Lutz Harnisch's picture

Today, we’ve reached a turning point for the DDMoRe consortium.  The main products have been developed and much of the content we promised to release is in the public domain.  Now it’s time to promote the added benefit the repository and the framework will bring to modellers around the world.
It hasn’t been an easy task, but over the last 5 years an enthusiastic group of developers and key stakeholders from the PKPD modelling community have pulled the puzzle together.  We have proved that it is possible to design new languages and standards with modellers and models of different provenances talking to each other, allowing for a nearly unconstrained exchange of information, context and knowledge within a model-informed framework that has not been seen before.

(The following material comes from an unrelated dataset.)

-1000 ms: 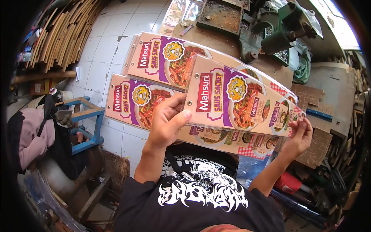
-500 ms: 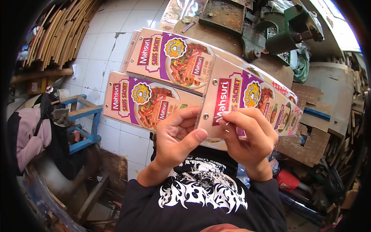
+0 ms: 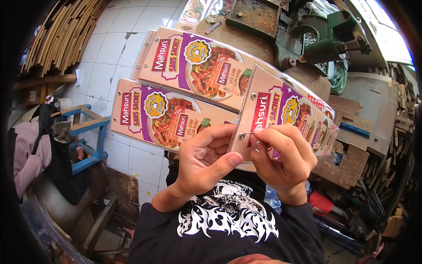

Certainly development can never be complete – there will always be inconsistencies in collaborative thinking and implementation – but the framework and the repository have reached an impressive level of maturity, allowing us to now engage with a wider audience in a very practical, hands-on way to show the value DDMoRe brings to many stakeholders.
I’m sure we’ll manage to fill the final gaps during the last few months before the IMI life cycle comes to an end.  After that the consortium will evolve into the DDMoRe Foundation, ensuring long-term sustainability of its achievements, and a new lifecycle of further developments can be initiated.
What has been accomplished is crystal clear: an easily accessible, searchable content rich library of models enabling analysts around the world to access their co-workers’ modelling outputs, if they are safely stored in the repository at and have achieved a comprehensive qualification to ensure their reproducibility. The modelling framework is in place (it can be downloaded at and is under testing with many colleagues to give it the nearly final form and shape.
Since the beginning, DDMoRe’s activities have been accompanied by associated training efforts.  Beyond the many classroom training courses given at academic centers around Europe, multi-media materials have been produced to reach a wider audience and a full day workshop at PAGE in Lisbon this June will provide insights into all aspects that DDMoRe has touched.
Over the past 5 years the DDMoRe consortium established an unequaled collaboration among modellers.  We hope that this fruitful partnership will be nurtured further through the Foundation taking its place in a few months.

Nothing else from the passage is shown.